» **WHAT IS EXPECTED**
Only the lines below between the one holding "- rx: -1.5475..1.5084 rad" and the one holding "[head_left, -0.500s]", inclusive, are to be reproduced word for word; the pictures are to be left out.

Stored entries:
----------

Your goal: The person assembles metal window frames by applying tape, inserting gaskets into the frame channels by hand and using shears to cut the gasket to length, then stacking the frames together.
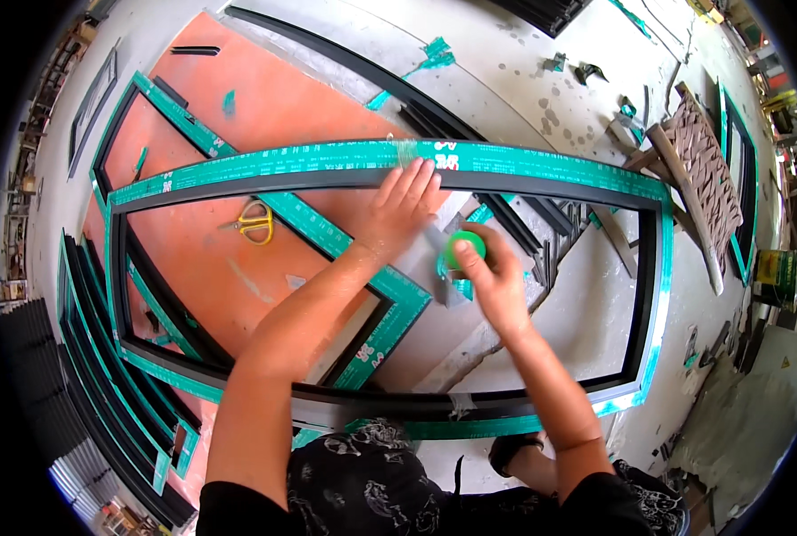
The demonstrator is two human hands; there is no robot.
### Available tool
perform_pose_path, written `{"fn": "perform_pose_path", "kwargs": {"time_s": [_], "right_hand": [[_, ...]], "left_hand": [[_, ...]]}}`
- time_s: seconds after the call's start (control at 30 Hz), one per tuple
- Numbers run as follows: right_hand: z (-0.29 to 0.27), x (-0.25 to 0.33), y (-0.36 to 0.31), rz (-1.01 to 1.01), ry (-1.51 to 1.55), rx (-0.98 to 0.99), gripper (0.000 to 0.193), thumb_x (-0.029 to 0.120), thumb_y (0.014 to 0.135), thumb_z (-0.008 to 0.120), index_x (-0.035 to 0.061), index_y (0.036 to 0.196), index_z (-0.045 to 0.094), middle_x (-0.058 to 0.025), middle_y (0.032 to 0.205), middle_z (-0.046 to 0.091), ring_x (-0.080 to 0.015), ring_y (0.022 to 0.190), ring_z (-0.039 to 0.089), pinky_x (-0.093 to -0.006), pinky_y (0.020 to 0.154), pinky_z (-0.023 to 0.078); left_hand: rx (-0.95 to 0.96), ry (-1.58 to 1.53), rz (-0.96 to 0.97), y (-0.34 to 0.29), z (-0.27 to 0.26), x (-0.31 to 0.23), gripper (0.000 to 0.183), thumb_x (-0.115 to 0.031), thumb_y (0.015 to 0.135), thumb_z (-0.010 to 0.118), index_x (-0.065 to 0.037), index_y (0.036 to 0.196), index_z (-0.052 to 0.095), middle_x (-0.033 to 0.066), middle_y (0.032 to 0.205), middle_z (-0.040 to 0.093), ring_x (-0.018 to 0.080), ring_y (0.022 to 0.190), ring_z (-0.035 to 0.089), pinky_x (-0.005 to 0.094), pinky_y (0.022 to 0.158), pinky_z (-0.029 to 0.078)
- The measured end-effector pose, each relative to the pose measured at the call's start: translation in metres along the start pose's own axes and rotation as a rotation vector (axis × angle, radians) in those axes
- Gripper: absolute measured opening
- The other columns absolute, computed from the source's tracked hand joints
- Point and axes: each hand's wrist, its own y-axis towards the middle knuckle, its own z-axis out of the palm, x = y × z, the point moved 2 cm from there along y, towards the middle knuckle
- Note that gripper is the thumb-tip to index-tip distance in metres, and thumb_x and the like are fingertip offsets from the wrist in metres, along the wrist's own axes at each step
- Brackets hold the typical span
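A large rectangular window frame, dark with green printed protective film, lies across in front of me. My left hand rests on its far rail, fingers stretched out, next to a patch of clear tape. My right hand grips a round green tape roll above the frame's opening, with a greyish strip blurred between it and my left hand. Another piece of tape sits on the near rail. Beneath lies a second green-filmed frame, seen through the opening.
Yellow-handled scissors lie on an orange-red board within the opening. More frames lean in a stack at left. A woven stool lies tipped at right. Dark profile lengths and green film scraps litter the far floor.
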Motion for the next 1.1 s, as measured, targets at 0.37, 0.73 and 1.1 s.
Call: {"fn": "perform_pose_path", "kwargs": {"time_s": [0.37,0.73,1.1], "right_hand": [[-0.059,-0.035,0.024,-0.374,-1.288,0.255,0.035,0.035,0.076,0.075,0.0052,0.087,0.060,-0.0128,0.081,0.062,-0.0322,0.076,0.063,-0.0445,0.066,0.052],[0.049,0.050,0.151,-0.838,-1.363,0.307,0.079,0.033,0.062,0.083,0.0053,0.128,0.049,-0.0143,0.109,0.058,-0.0332,0.103,0.058,-0.0426,0.088,0.049],[0.043,0.033,0.136,-0.779,-1.235,0.243,0.073,0.026,0.058,0.085,0.0065,0.119,0.052,-0.0168,0.097,0.060,-0.0373,0.089,0.061,-0.0478,0.076,0.051]], "left_hand": [[0.527,-0.423,-0.299,-0.097,-0.132,0.023,0.039,-0.028,0.092,0.058,-0.001,0.121,0.060,0.0188,0.130,0.055,0.0338,0.125,0.049,0.0464,0.109,0.035],[-0.246,-0.287,-2.028,-0.386,-0.258,-0.068,0.036,-0.033,0.101,0.042,0.000,0.115,0.051,0.0150,0.113,0.055,0.0262,0.108,0.052,0.0398,0.092,0.042],[-0.764,-1.170,-2.359,-0.359,-0.218,-0.081,0.024,-0.020,0.097,0.049,-0.002,0.111,0.054,0.0104,0.093,0.063,0.0224,0.088,0.064,0.0363,0.076,0.054]]}}
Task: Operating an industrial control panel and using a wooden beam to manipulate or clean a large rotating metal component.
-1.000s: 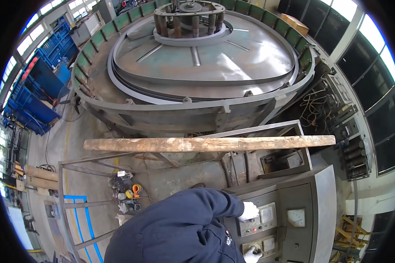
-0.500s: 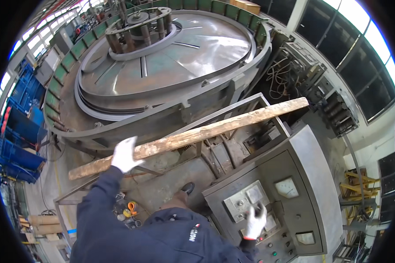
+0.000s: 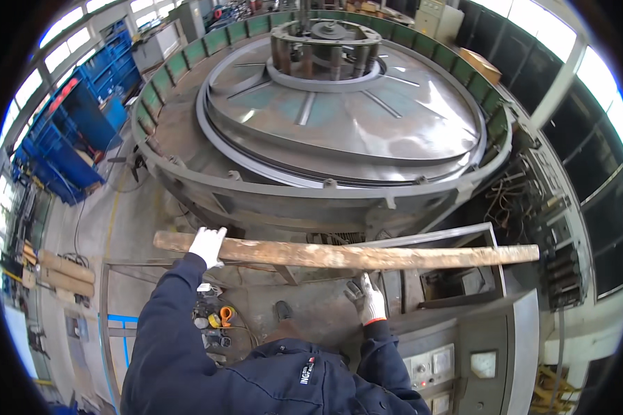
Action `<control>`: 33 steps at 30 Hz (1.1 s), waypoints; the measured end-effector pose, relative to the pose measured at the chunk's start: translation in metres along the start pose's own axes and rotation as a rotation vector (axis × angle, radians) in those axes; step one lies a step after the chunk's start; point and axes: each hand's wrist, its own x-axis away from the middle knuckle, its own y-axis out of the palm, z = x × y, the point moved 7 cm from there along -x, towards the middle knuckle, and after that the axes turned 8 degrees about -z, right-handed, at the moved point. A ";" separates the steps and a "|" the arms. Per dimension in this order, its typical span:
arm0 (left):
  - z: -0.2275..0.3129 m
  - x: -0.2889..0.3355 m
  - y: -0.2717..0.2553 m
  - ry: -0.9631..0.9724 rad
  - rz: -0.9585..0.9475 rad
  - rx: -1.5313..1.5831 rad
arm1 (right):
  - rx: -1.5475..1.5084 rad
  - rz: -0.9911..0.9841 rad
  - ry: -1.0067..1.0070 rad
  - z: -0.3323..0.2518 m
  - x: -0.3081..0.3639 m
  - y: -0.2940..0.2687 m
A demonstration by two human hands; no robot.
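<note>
A long, rough wooden pole spans the space in front of me from left to right, lying across a metal frame. My left hand, in a white glove, is closed over the pole near its left end. Just below the middle of the pole is my right hand, gloved with a grey palm, its fingers apart and nothing in them. One fingertip comes up close to the pole's near edge; whether it touches cannot be made out. To the right of this hand stands a grey control console with dials and buttons.
Beyond the pole sits a huge round metal machine table inside a green-lined rim. A metal frame rail runs under the pole. Several small things, one an orange ring, lie at lower left. Blue cabinets stand far left.
My right hand has left the console and moved left and up, close to the pole. The left hand stays on the pole. The whole view has turned to the left.
</note>
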 end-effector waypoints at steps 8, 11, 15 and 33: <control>-0.039 0.085 -0.037 0.215 0.301 0.271 | -0.229 -0.023 -0.198 0.005 -0.018 0.115; -0.087 0.126 -0.039 0.114 0.301 0.330 | -0.040 -0.005 -0.133 0.013 -0.032 0.170; -0.118 0.176 -0.051 -0.015 0.327 0.419 | 0.009 -0.439 -0.216 0.011 -0.071 0.337; -0.058 0.414 -0.164 -1.127 0.284 -0.208 | -0.269 -0.761 0.801 0.249 -0.312 0.706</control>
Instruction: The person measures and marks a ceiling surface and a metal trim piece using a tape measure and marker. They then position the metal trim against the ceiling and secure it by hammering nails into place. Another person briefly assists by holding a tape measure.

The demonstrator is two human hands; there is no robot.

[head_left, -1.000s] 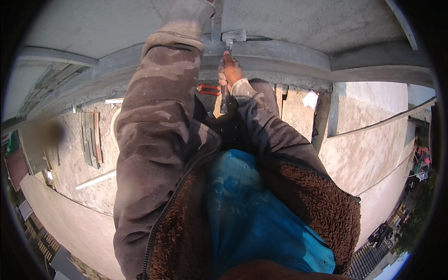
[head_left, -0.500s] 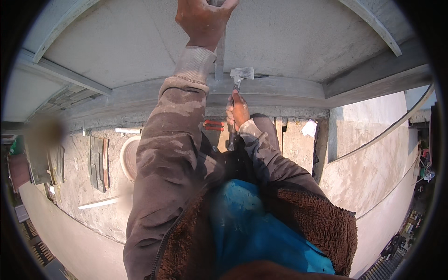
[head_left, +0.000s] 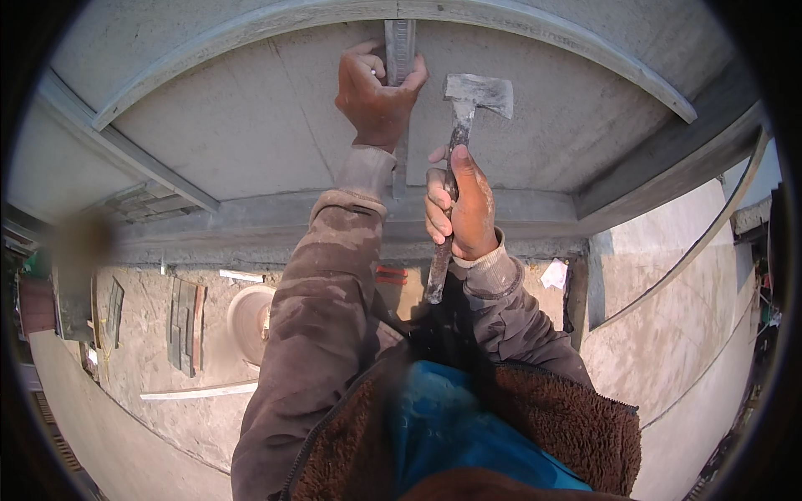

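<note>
My left hand (head_left: 380,96) is raised against the grey panel (head_left: 251,117), its fingers closed round a narrow ribbed metal channel (head_left: 400,50). A tiny white spot shows by its curled forefinger; I cannot make out what it is. Where the upper end of the channel stops, a long curved metal strip (head_left: 276,23) crosses. Beside it on the right, my right hand (head_left: 468,204) grips a hatchet (head_left: 476,92) by its dark, worn handle. The dust-whitened hatchet head points up, in front of the panel and apart from the channel.
A grey ledge (head_left: 276,225) runs below the panel. On the dusty floor lie dark planks (head_left: 184,321), a pale strip (head_left: 196,392), a round basin (head_left: 245,321), red pieces (head_left: 391,275) and a white scrap (head_left: 554,274). A curved rail (head_left: 693,250) spans the right side.
The hatchet has risen from low beside the ledge to in front of the panel. My left hand stays on the channel, now lower in view, and the curved strip has come fully into sight.
</note>
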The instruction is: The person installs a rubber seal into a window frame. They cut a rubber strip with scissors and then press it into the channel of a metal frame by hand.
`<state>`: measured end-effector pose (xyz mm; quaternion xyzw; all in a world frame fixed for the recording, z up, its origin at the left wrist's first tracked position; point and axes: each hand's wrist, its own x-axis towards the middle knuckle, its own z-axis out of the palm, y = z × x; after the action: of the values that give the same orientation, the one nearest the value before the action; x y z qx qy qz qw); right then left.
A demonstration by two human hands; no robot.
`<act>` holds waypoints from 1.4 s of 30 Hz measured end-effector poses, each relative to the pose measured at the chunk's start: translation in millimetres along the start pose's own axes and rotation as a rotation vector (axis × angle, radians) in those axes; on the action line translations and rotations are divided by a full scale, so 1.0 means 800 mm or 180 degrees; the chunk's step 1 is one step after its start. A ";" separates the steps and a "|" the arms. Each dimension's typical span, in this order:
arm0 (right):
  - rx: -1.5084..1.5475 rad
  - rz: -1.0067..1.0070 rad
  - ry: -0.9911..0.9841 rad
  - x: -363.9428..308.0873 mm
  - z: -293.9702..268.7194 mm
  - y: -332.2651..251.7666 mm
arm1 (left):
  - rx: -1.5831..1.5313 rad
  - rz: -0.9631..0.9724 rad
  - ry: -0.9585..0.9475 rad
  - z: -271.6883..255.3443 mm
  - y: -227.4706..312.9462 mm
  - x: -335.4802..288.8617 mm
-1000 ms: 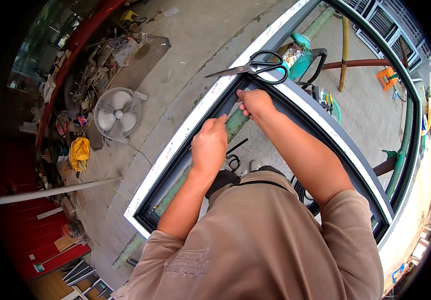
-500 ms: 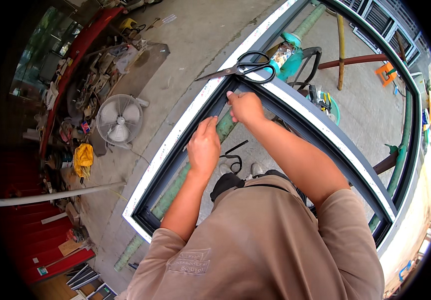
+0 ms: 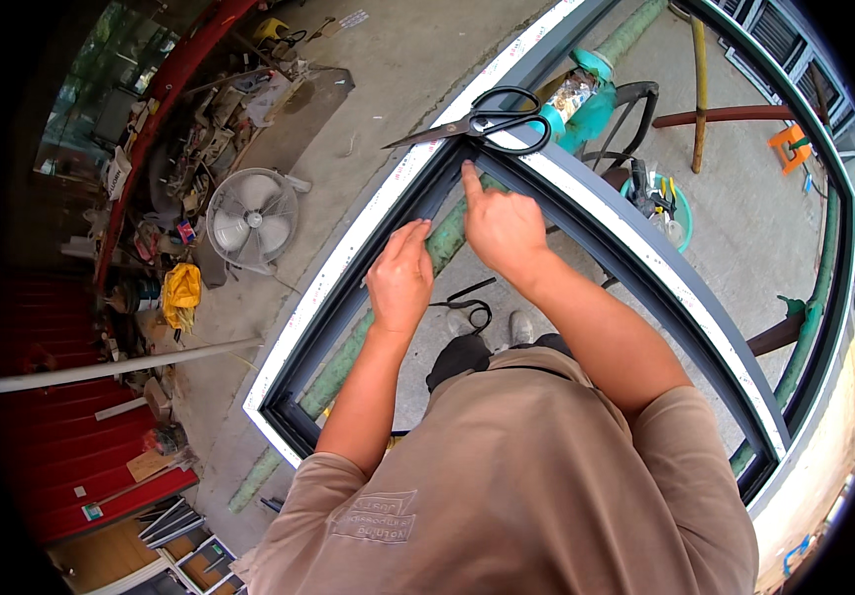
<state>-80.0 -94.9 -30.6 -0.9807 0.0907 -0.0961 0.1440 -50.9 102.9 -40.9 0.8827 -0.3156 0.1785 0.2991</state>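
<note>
Right hand (image 3: 507,232) at frame (image 3: 346,250), scissors (image 3: 468,127) atop

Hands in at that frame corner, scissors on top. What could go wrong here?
1. The scissors lie unheld across the frame's corner; a bump might knock them down.
2. The right hand has its index finger near that corner, just below the scissors, so shifting blades could nick it.
3. A black cord lies by the shoes: possible trip.
</note>
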 end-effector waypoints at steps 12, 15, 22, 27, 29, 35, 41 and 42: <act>-0.0367 -0.0198 -0.0216 0.013 -0.008 0.001 | 0.0088 -0.0025 0.0027 0.003 0.001 -0.001; -0.0360 -0.0137 -0.0265 0.013 -0.011 0.000 | 0.0075 -0.0023 0.0069 0.003 0.003 0.001; -0.0094 -0.0091 -0.0232 0.022 -0.011 0.008 | 0.0068 -0.0059 0.0045 0.003 0.005 0.000; -0.0012 0.0040 -0.0396 0.017 -0.020 0.003 | 0.0087 -0.0059 0.0073 0.004 0.004 -0.001; 0.0041 0.0120 -0.0447 0.018 -0.020 0.005 | 0.0087 -0.0051 0.0081 0.004 0.005 0.001; 0.0148 0.0050 -0.0303 0.026 -0.008 0.007 | 0.0096 -0.0061 0.0050 0.004 0.005 0.002; 0.0198 0.0080 -0.0255 0.000 0.000 0.013 | 0.0090 -0.0112 0.0051 0.002 0.007 0.002; 0.0189 0.0096 -0.0175 -0.003 0.001 0.015 | 0.0085 -0.0097 0.0047 0.003 0.007 0.003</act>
<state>-84.3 -105.5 -35.2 -0.9768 0.0987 -0.0697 0.1769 -53.0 96.8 -39.0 0.8900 -0.2974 0.1846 0.2922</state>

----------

» **REPLY TO THE TASK**
  - rx: -1.5475..1.5084 rad
  - rz: -0.9911..0.9841 rad
  - ry: -1.0067..1.0070 rad
  - z: -0.3323..0.2518 m
  - x: -0.3081..0.3639 m
  - y: -0.2940..0.2687 m
A demonstration by two human hands; no robot.
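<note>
A long, rough wooden pole spans the space in front of me from left to right, lying across a metal frame. My left hand, in a white glove, is closed over the pole near its left end. Just below the middle of the pole is my right hand, gloved with a grey palm, its fingers apart and nothing in them. One fingertip comes up close to the pole's near edge; whether it touches cannot be made out. To the right of this hand stands a grey control console with dials and buttons.
Beyond the pole sits a huge round metal machine table inside a green-lined rim. A metal frame rail runs under the pole. Several small things, one an orange ring, lie at lower left. Blue cabinets stand far left.
My right hand has left the console and moved left and up, close to the pole. The left hand stays on the pole. The whole view has turned to the left.
</note>
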 end-effector waypoints at steps 8, 11, 15 and 33: <control>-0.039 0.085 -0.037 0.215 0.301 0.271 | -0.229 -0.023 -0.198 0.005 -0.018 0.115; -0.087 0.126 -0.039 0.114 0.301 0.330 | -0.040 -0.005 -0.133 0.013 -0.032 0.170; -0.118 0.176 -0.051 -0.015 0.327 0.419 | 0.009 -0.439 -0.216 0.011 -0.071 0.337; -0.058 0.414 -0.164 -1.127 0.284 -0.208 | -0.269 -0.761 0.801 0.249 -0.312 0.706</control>
Instruction: The person measures and marks a ceiling surface and a metal trim piece using a tape measure and marker. They then position the metal trim against the ceiling and secure it by hammering nails into place. Another person briefly assists by holding a tape measure.

The demonstrator is two human hands; there is no robot.

[head_left, -1.000s] 
[head_left, -0.500s] 

This output has been given in full.